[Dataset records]
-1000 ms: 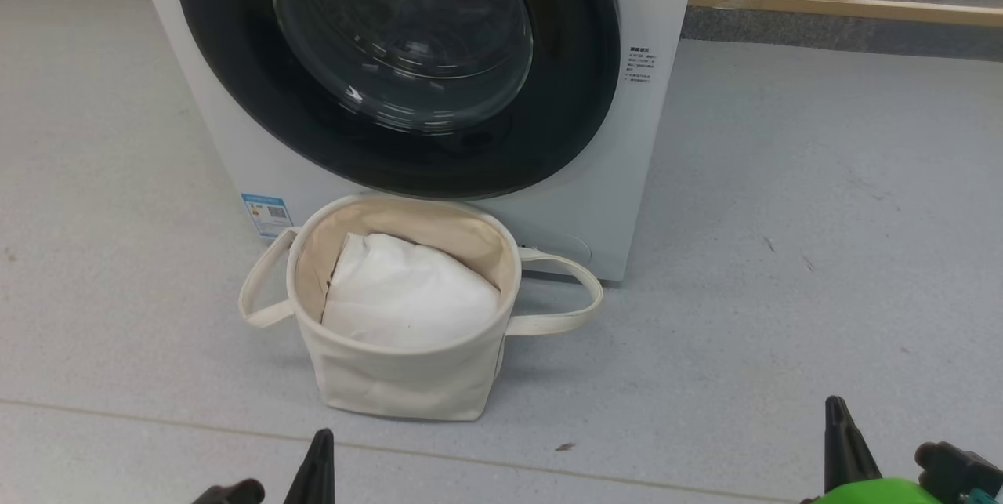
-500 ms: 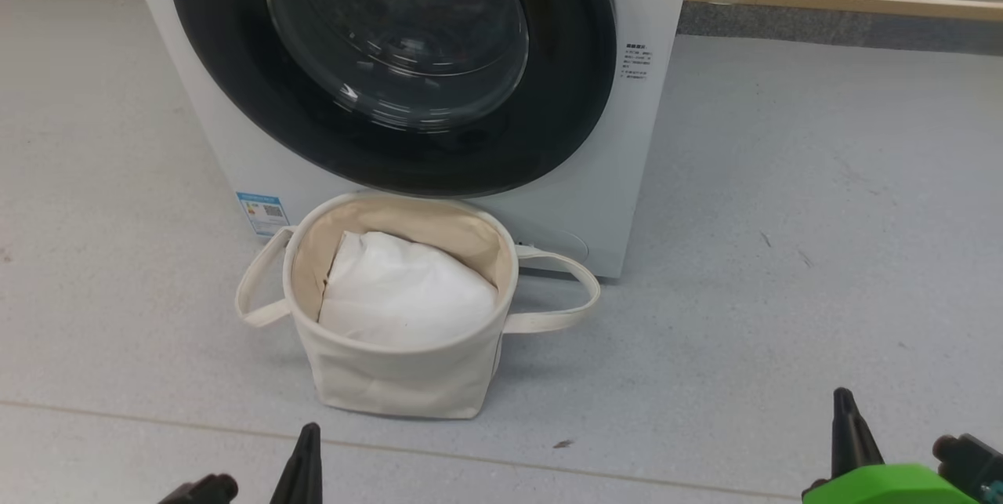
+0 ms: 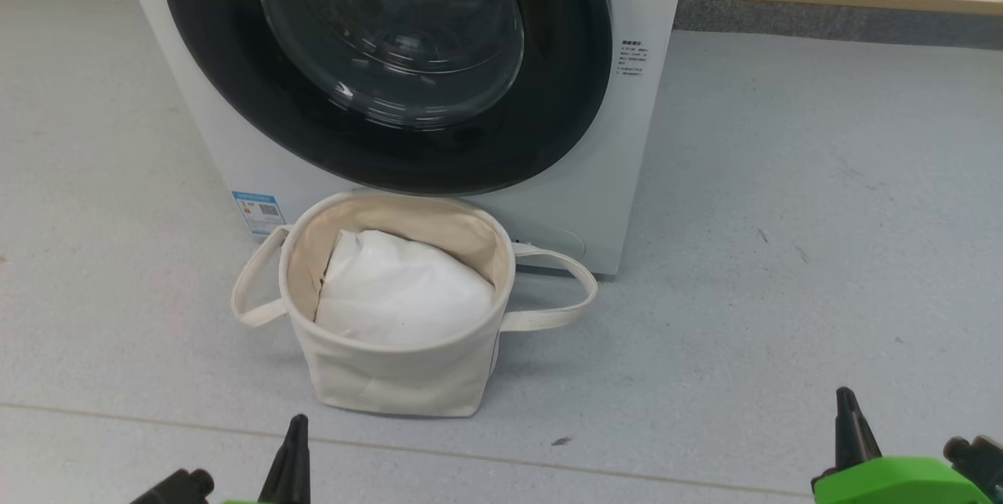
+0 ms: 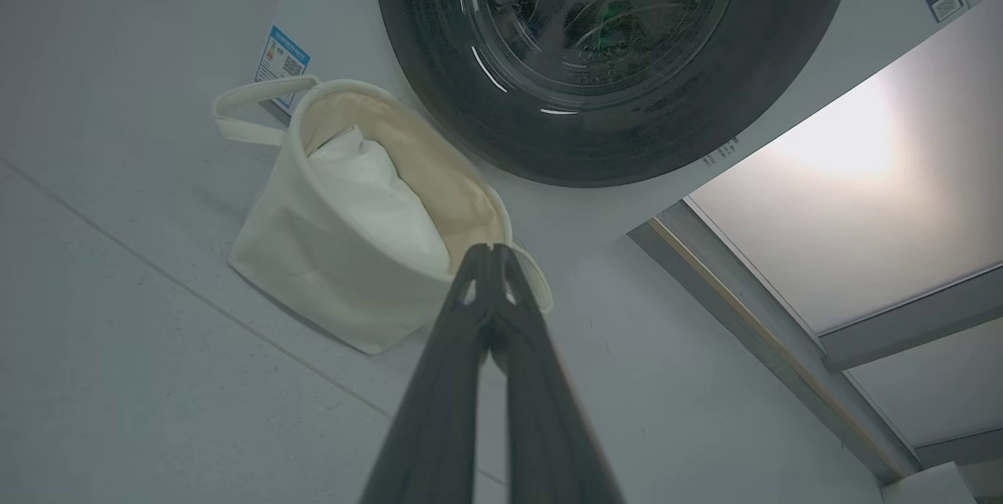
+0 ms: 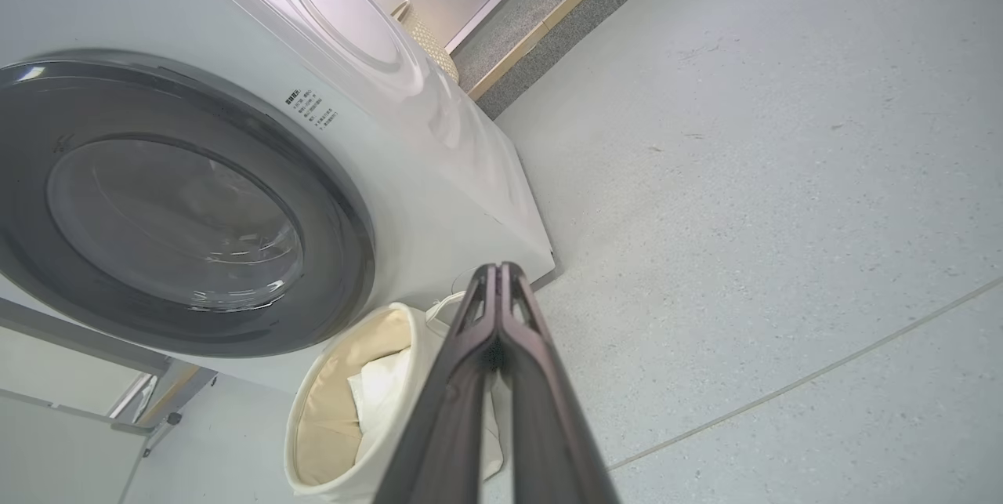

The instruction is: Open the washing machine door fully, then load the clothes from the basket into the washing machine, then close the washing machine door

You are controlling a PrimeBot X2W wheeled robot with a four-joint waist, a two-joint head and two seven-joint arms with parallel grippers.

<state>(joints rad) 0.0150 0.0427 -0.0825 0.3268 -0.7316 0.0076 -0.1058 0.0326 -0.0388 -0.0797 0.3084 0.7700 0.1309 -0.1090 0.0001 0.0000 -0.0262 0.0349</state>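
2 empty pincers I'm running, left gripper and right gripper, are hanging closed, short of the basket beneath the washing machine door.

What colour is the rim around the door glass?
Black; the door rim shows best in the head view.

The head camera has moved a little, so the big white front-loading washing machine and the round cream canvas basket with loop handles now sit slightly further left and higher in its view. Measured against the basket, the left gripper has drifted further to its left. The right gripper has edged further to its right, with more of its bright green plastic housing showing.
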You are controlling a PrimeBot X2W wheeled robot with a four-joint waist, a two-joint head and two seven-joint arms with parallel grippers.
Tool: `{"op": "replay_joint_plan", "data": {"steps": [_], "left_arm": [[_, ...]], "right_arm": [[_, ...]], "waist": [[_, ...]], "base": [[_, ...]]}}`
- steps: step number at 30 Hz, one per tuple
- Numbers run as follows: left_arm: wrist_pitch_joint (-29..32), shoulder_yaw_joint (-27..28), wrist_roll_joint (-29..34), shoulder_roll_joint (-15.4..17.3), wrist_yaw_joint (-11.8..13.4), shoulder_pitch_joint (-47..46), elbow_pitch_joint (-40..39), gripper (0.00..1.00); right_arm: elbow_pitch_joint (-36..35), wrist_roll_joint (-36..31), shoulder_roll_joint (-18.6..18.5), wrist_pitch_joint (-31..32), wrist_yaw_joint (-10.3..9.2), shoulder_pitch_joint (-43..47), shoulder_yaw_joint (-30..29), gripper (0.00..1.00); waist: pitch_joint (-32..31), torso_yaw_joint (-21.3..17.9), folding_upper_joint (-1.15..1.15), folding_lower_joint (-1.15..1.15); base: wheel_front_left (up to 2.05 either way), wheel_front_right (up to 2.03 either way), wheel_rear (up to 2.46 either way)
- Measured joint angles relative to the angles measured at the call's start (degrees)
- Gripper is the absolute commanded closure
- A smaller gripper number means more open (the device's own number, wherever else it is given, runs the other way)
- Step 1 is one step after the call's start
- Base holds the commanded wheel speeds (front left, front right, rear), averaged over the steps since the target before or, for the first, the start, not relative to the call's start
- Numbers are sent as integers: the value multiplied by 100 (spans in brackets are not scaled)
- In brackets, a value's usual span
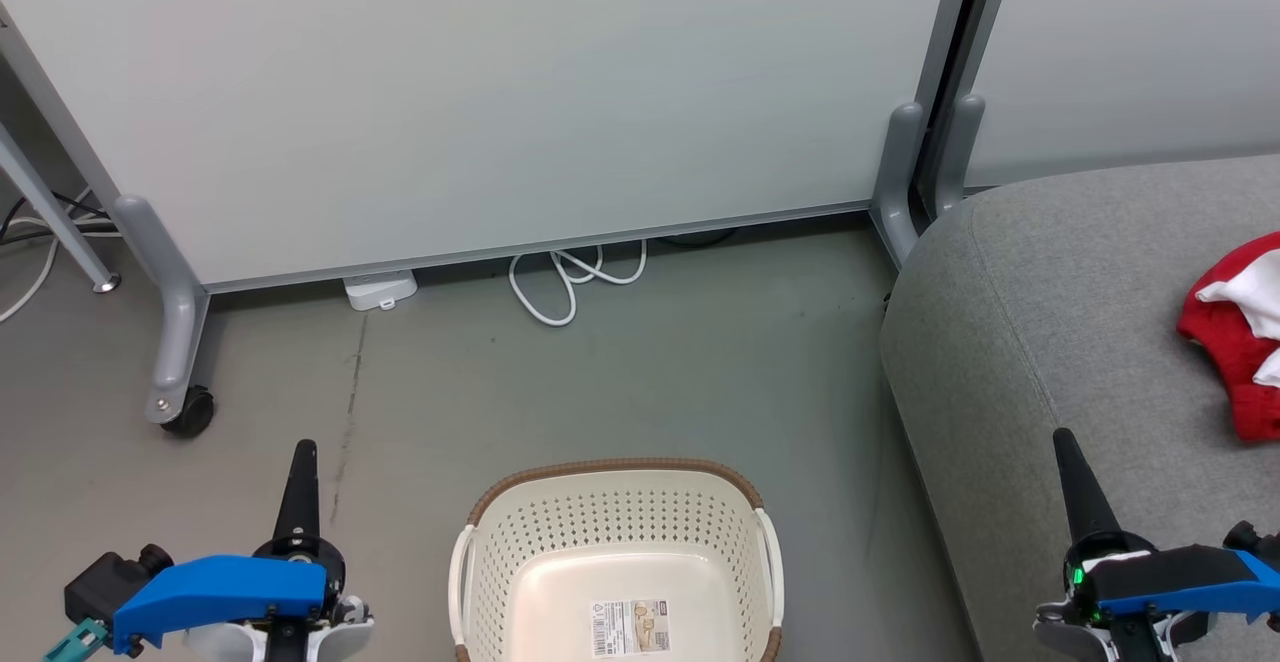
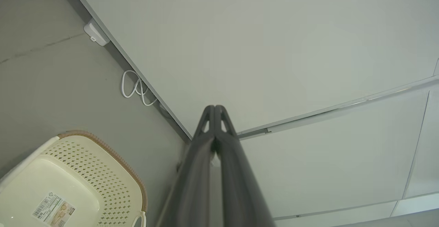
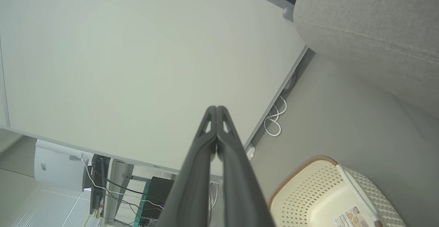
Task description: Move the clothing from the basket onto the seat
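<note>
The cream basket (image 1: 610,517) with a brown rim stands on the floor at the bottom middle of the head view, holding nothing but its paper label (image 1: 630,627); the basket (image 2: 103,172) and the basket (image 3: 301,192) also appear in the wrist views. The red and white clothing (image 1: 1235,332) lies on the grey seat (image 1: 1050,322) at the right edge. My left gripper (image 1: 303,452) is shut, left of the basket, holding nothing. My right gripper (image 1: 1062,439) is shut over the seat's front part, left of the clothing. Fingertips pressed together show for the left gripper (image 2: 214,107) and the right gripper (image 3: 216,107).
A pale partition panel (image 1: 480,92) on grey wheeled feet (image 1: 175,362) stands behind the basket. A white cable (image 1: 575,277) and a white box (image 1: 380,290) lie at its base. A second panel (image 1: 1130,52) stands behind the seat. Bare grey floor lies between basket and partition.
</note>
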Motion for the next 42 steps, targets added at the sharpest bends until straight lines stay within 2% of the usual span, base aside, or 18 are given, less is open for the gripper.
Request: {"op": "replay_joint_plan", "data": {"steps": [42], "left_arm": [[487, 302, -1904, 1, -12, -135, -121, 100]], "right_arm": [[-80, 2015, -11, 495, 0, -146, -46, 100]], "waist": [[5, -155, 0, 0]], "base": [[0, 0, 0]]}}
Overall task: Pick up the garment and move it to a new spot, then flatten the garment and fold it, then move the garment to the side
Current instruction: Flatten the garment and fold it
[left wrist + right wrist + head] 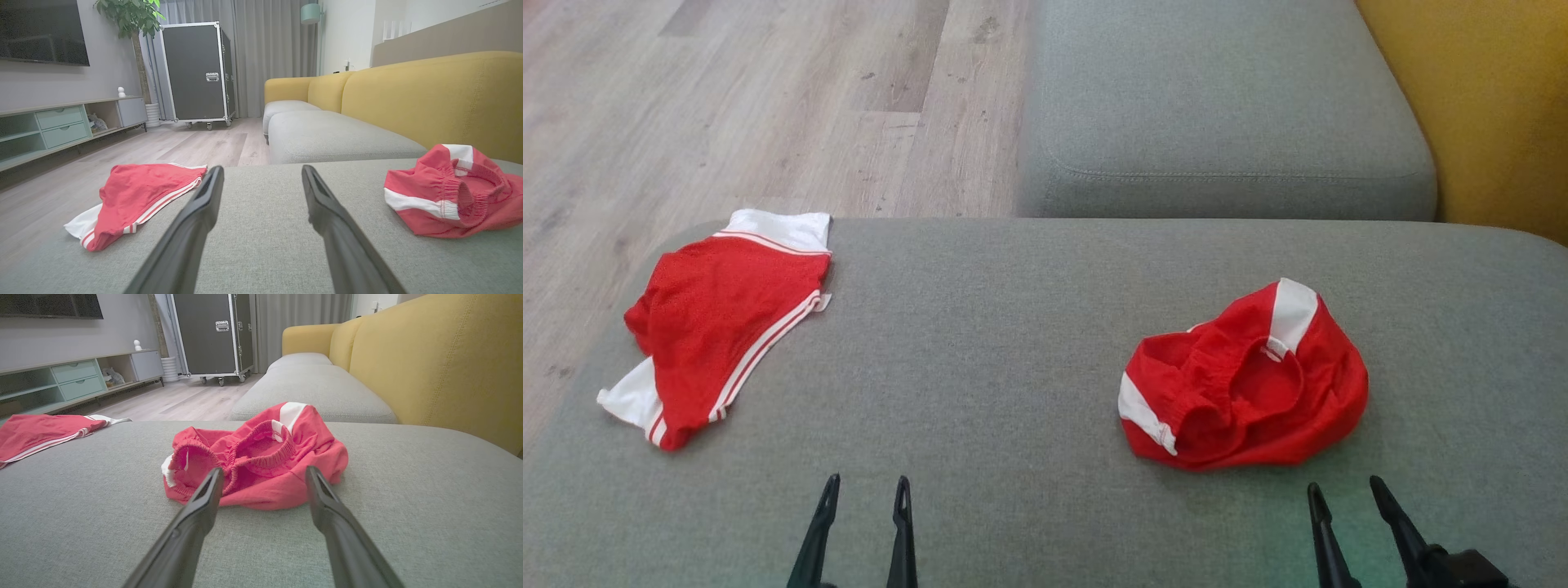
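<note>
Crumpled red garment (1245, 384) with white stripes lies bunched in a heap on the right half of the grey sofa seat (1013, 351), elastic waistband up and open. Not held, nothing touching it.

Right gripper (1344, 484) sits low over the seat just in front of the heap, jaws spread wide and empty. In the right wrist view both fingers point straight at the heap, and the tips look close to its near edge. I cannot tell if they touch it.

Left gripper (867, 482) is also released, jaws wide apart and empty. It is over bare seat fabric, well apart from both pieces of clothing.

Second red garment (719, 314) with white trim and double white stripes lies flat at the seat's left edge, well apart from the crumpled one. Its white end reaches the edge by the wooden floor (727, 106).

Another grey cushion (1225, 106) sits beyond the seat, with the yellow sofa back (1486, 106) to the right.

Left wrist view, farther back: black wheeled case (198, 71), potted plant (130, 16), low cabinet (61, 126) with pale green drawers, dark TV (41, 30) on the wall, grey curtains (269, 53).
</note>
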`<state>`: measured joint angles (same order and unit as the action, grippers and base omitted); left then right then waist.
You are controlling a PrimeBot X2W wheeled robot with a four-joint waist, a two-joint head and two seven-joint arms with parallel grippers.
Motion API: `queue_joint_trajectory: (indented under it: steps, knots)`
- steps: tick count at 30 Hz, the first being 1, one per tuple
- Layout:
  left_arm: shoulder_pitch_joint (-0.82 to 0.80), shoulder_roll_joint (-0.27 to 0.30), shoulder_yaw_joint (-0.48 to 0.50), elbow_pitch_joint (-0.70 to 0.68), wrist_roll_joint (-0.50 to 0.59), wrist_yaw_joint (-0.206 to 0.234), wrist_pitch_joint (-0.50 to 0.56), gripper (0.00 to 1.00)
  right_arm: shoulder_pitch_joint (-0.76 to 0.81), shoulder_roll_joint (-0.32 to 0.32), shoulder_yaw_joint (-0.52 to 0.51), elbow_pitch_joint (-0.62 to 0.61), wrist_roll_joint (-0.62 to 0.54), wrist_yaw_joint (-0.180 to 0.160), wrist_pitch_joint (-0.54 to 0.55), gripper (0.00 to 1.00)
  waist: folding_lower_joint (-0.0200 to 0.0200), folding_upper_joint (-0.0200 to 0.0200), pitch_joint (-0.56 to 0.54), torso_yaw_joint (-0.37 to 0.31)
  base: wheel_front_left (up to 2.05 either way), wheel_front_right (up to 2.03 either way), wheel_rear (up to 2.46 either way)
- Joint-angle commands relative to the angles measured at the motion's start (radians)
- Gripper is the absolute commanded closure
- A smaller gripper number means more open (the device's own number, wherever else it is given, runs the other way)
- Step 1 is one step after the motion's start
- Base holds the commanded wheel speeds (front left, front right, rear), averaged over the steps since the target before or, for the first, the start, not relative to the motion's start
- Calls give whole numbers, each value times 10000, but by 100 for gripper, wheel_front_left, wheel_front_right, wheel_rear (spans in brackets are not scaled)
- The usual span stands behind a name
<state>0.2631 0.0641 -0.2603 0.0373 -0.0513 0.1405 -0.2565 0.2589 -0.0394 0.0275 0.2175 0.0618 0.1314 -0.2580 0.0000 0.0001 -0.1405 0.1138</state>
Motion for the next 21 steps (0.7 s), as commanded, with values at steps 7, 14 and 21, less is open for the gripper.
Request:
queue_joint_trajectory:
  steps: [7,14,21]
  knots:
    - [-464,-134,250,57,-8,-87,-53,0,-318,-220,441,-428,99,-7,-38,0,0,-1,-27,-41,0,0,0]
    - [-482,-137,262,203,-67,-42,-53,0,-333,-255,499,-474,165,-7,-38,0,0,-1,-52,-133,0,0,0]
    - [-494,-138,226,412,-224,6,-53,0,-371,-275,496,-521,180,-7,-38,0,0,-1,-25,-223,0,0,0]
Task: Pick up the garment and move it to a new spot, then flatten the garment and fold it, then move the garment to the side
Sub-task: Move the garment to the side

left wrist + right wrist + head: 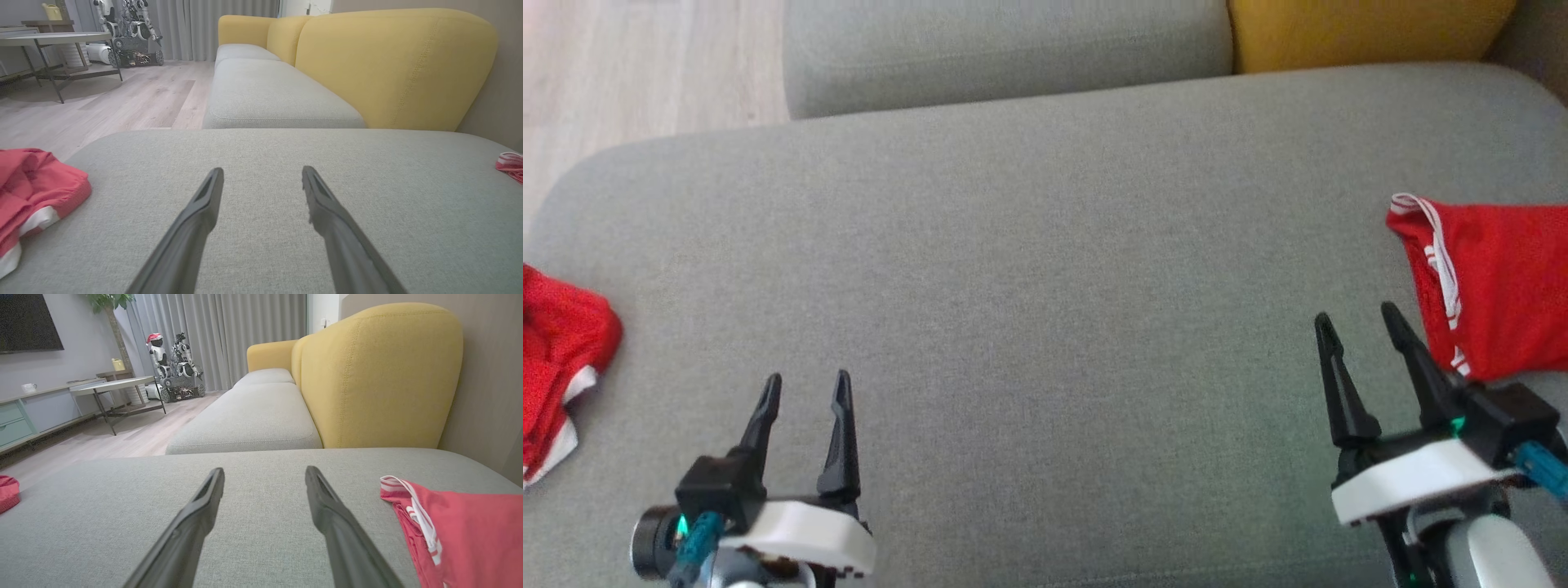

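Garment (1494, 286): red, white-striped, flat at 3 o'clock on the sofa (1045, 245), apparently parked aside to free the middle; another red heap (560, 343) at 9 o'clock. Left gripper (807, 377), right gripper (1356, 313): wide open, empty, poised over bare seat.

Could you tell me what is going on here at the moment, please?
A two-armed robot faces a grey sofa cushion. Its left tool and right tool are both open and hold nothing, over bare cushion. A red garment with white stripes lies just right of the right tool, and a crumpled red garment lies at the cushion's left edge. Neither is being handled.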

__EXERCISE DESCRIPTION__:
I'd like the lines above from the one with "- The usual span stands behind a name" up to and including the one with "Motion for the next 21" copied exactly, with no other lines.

__RESULT OF THE EXERCISE__:
- The usual span stands behind a name
<state>0.2631 0.0641 -0.2603 0.0373 -0.0513 0.1405 -0.2565 0.2589 -0.0394 0.0275 0.2175 0.0618 0.1314 -0.2580 0.0000 0.0001 -0.1405 0.1138</state>
Motion for the next 21 steps (0.7 s), as commanded, with values at steps 7, 14 and 21, less is open for the gripper.

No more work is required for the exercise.